Ukraine's geographic position and proximity to the Russian Federation are the reason that it is important for Russia a natural gas transit country to its European customers, which include Austria, Bosnia-Herzegovina, Bulgaria, Croatia, the Czech Republic, Germany, Greece, Hungary, Moldova, Poland, Romania, Slovakia, and Turkey. Over the past decade, disputes between Russia and Ukraine over natural gas supplies, prices, and debts have resulted in interruptions to Russia's natural gas exports through Ukraine.
Belarus is equally dependent on the Russian Federation for fuel, as every three months Belarus receives 5.75 million tons of Russian oil.
Seeking any and all energy options, Belarus is considering building its first nuclear power plant if investors can be found. According to Belarusian Deputy Energy Minister Mikhail Mikhadyuk, "If there is a reliable investor, who is ready to build another nuclear power plant in Belarus, then we are ready to discuss these proposals. However, it should take into account the availability of a sufficient market to sell electricity and the fact that once again all the international procedures the first nuclear power plant has gone through will have to be carried out."

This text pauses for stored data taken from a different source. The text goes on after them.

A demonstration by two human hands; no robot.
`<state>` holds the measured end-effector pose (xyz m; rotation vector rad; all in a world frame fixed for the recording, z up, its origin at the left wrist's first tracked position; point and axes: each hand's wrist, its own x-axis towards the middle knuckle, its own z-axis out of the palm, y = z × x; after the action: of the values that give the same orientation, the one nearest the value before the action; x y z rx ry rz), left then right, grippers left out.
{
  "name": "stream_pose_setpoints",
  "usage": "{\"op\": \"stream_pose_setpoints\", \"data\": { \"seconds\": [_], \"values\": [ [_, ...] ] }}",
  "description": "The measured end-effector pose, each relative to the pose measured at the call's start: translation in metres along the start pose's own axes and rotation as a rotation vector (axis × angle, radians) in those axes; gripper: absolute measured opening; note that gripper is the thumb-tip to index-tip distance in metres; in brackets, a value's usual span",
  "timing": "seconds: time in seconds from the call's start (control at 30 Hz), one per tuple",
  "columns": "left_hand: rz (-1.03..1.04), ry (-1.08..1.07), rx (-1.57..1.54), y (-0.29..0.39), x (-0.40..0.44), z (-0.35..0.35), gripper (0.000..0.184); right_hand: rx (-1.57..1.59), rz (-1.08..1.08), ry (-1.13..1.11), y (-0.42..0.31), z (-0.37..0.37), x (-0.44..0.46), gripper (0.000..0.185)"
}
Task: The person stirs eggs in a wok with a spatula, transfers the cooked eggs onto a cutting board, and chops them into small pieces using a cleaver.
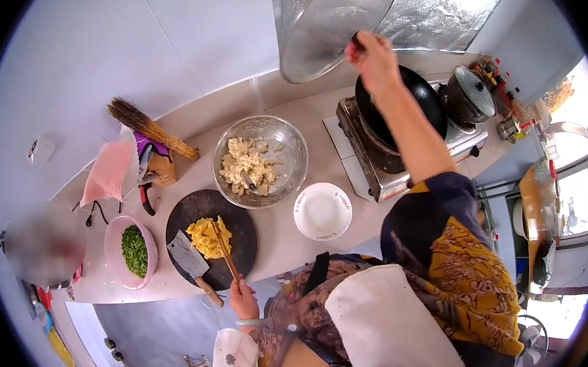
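Note:
A glass lid (320,34) hangs tilted beside the wall, its knob gripped by my right hand (375,59) above the black wok (423,100) on the gas stove. My left hand (244,300) holds a pair of chopsticks (227,257), whose tips touch the cooked egg (203,237) on the round dark board (243,224). A cleaver (187,254) with a wooden handle lies on that board, left of the egg. Between board and stove sit a metal bowl (295,158) of pale, lumpy dough and a white bowl (322,212) with nothing visible in it.
A pink basket (149,269) of chopped greens stands at the left, near a straw brush (146,126) and a pink cloth (108,173). A lidded pot (471,95) is on the far burner. Jars and bottles (511,129) stand at the counter's right end.

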<state>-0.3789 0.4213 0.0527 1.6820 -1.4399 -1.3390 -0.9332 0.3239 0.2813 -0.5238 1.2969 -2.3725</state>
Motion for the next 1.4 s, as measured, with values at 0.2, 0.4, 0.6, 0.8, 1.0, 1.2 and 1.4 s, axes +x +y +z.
{"op": "stream_pose_setpoints", "data": {
  "seconds": [0.2,0.4,0.6,0.8,1.0,1.2,1.4],
  "values": [
    [0.028,-0.085,0.014,-0.002,0.001,0.002,0.027,-0.865,0.065,-0.152,-0.109,-0.069,0.013,0.027],
    [-0.015,-0.092,-0.032,0.005,-0.001,0.006,0.027,-1.446,0.130,-0.259,-0.097,-0.150,0.041,0.041],
    [0.014,-0.072,0.044,0.016,-0.010,0.012,0.026,-1.903,0.165,-0.381,-0.090,-0.171,0.030,0.045],
    [-0.021,-0.062,0.051,0.014,-0.019,0.024,0.026,-1.965,0.057,-0.529,-0.074,-0.188,0.037,0.042],
    [0.023,-0.072,0.092,0.015,-0.023,0.034,0.027,-1.956,0.053,-0.569,-0.073,-0.179,0.040,0.042],
    [0.022,-0.067,0.110,0.010,-0.020,0.043,0.029,-1.749,0.290,-0.485,-0.076,-0.181,0.035,0.041],
    [0.014,-0.077,0.120,0.023,-0.021,0.047,0.026,-1.792,0.111,-0.530,-0.068,-0.183,0.037,0.039]
  ]
}}
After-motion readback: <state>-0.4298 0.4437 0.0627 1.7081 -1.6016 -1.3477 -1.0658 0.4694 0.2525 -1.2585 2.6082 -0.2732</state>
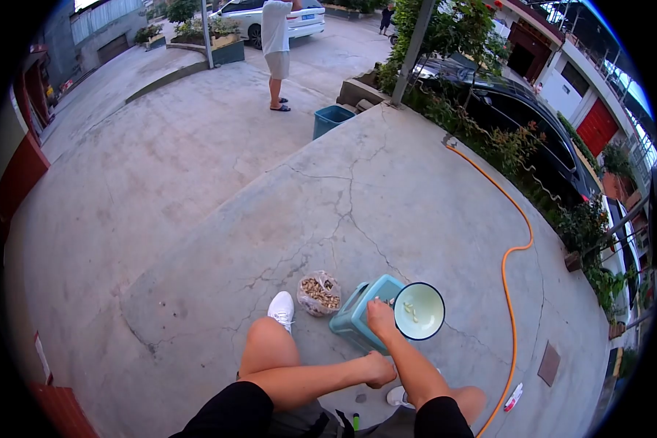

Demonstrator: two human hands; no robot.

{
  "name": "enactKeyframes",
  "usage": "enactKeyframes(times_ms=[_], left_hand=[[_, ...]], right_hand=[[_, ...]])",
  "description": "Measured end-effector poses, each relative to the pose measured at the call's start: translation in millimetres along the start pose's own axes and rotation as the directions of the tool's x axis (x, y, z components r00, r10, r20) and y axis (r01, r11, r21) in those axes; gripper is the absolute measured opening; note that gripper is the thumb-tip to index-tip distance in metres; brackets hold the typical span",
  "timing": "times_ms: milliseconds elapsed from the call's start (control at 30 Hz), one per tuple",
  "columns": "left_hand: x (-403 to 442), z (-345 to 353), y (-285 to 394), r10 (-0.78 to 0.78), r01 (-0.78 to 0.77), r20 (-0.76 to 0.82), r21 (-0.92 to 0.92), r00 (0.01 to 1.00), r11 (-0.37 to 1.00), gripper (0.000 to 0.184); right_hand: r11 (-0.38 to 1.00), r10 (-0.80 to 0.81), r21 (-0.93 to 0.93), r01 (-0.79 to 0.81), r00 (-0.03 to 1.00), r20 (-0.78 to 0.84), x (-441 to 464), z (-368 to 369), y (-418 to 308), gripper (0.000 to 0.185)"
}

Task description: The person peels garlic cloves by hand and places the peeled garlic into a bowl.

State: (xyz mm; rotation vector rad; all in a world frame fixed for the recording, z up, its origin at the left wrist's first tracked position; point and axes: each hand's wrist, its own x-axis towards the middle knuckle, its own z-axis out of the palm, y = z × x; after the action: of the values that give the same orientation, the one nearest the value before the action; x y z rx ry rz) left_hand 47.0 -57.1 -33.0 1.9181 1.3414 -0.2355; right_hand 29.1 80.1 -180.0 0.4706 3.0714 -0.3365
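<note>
My right hand [379, 317] is over the top of a light blue plastic stool [356, 310], beside the bowl. Its fingers are curled closed, and whatever they hold is too small or hidden to make out. On the stool's right side rests a white enamel bowl [429, 312] with a dark rim, tilted in my view, with several pale greenish pieces [410, 312] in it. My left hand [378, 369] is closed low in front of the stool, its contents hidden. A clear plastic bag [319, 293] of small brown pieces stands on the ground left of the stool.
An orange hose [509, 292] curves along the concrete on the right. A small red and white packet [514, 396] lies beside it. Farther off are a blue bin [331, 120], a standing person [276, 51], a white car [299, 18] and a black car [518, 109] behind plants.
</note>
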Motion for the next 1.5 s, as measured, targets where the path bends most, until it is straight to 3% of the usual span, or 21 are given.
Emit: enactKeyframes(times_ms=[133, 200, 333, 367, 400, 433, 500, 533, 600, 633, 667, 700, 733, 767, 800, 900, 1067, 1200, 1500], left_hand=[[1.9, 7.1, -6.0, 0.001, 0.001, -0.073, 0.027, 0.997, 1.0, 0.027], [0.1, 7.0, -8.3, -0.002, -0.003, -0.146, -0.03, 0.989, 1.0, 0.026], [-21.2, -16.8, -19.2, -0.003, -0.009, -0.154, -0.08, 0.988, 0.997, 0.025], [-19.3, -18.3, -26.4, -0.035, 0.017, -0.193, -0.09, 0.981, 0.996, 0.024], [-18.8, -20.1, -31.9, -0.065, 0.043, -0.231, -0.102, 0.971, 0.994, 0.023], [-22.6, -23.3, -36.0, -0.062, 0.04, -0.228, -0.097, 0.972, 0.994, 0.023], [-29.5, -29.3, -43.8, -0.129, 0.054, -0.528, -0.155, 0.84, 0.986, 0.022], [-28.4, -34.2, -46.0, -0.124, 0.052, -0.525, -0.15, 0.842, 0.987, 0.022], [-22.6, -40.6, -49.5, -0.307, 0.042, -0.671, -0.381, 0.675, 0.924, 0.026], [-21.9, -39.7, -50.6, -0.314, -0.051, -0.768, -0.41, 0.558, 0.911, 0.023], [-18.4, -40.0, -49.6, -0.308, -0.052, -0.766, -0.406, 0.564, 0.913, 0.023], [-16.1, -44.2, -47.7, -0.382, -0.258, -0.692, -0.631, 0.612, 0.731, 0.019], [-12.8, -47.2, -45.2, -0.422, -0.416, -0.601, -0.788, 0.678, 0.453, 0.017], [-8.1, -46.7, -44.3, -0.379, -0.486, -0.583, -0.811, 0.719, 0.325, 0.014], [-5.4, -47.0, -41.3, -0.373, -0.478, -0.575, -0.816, 0.728, 0.325, 0.014], [4.1, -44.2, -37.1, -0.307, -0.509, -0.513, -0.855, 0.802, 0.1, 0.014], [15.7, -42.3, -38.7, -0.316, -0.477, -0.46, -0.879, 0.83, 0.028, 0.012], [24.9, -43.1, -35.0, -0.279, -0.533, -0.531, -0.843, 0.8, 0.075, 0.011], [27.2, -54.2, -22.6, -0.372, -0.503, -0.458, -0.864, 0.807, -0.028, 0.011]], right_hand=[[0.997, 0.016, 0.073, -0.015, 1.0, -0.016, -2.8, 1.7, 2.2, 0.013], [0.976, 0.046, 0.214, -0.026, 0.995, -0.09, -6.1, 3.9, 2.9, 0.013], [0.903, 0.134, 0.422, -0.087, 0.987, -0.083, -15.0, -16.2, -4.5, 0.016], [0.69, 0.241, 0.699, -0.187, 0.97, 0.022, -21.5, -26.0, -6.7, 0.016], [0.387, 0.302, 0.882, -0.27, 0.94, 0.155, -28.8, -38.4, -9.8, 0.016], [0.385, 0.307, 0.883, -0.27, 0.939, 0.153, -36.7, -53.0, -10.3, 0.016], [0.283, 0.383, 0.944, -0.168, 0.922, 0.05, -56.1, -85.5, -5.6, 0.013], [0.28, 0.388, 0.945, -0.167, 0.92, 0.047, -67.8, -101.0, -1.9, 0.013], [0.001, 0.465, 0.991, -0.137, 0.877, 0.12, -90.7, -127.7, 7.0, 0.013], [-0.002, 0.471, 0.991, -0.133, 0.874, 0.118, -100.7, -133.5, 12.0, 0.013], [-0.065, 0.451, 0.994, -0.092, 0.886, 0.112, -111.3, -137.7, 16.6, 0.012], [-0.129, 0.433, 0.99, -0.052, 0.896, 0.103, -121.0, -144.0, 17.6, 0.012], [-0.134, 0.441, 0.99, -0.049, 0.891, 0.104, -129.7, -148.2, 17.6, 0.012], [-0.151, 0.433, 0.987, -0.061, 0.893, 0.121, -136.6, -150.4, 15.9, 0.012], [-0.168, 0.423, 0.983, -0.073, 0.895, 0.139, -142.0, -152.7, 14.0, 0.012], [-0.192, 0.384, 0.981, -0.026, 0.918, 0.1, -150.5, -150.3, 14.9, 0.013], [-0.227, 0.38, 0.973, -0.032, 0.918, 0.118, -159.6, -148.1, 25.0, 0.013], [-0.126, 0.446, 0.986, -0.107, 0.882, 0.153, -168.2, -144.3, 32.8, 0.011], [-0.396, 0.42, 0.916, -0.06, 0.876, 0.238, -175.5, -151.2, 39.8, 0.015]])
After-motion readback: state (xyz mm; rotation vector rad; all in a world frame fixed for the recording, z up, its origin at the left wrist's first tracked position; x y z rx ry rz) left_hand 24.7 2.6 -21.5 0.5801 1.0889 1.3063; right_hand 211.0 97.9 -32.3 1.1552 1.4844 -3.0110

The Belarus interest in constructing its first nuclear power plant has alarmed its neighbors. Lithuanian Prime Minister Algirdas Butkevicius recently demanded that Belarus stop work on its proposed NPP until it prove that the project complies with international treaties and nuclear safety standards, as the NPP near the border town of Ostrovets would be a mere 25 miles from the Lithuanian capital Vilnius.
Butkevicius said, "We have many concerns about safety and information we've asked for hasn't been provided. We urge Belarus to refrain from unilateral actions, we await their response and expect them to abide by international treaties they've signed."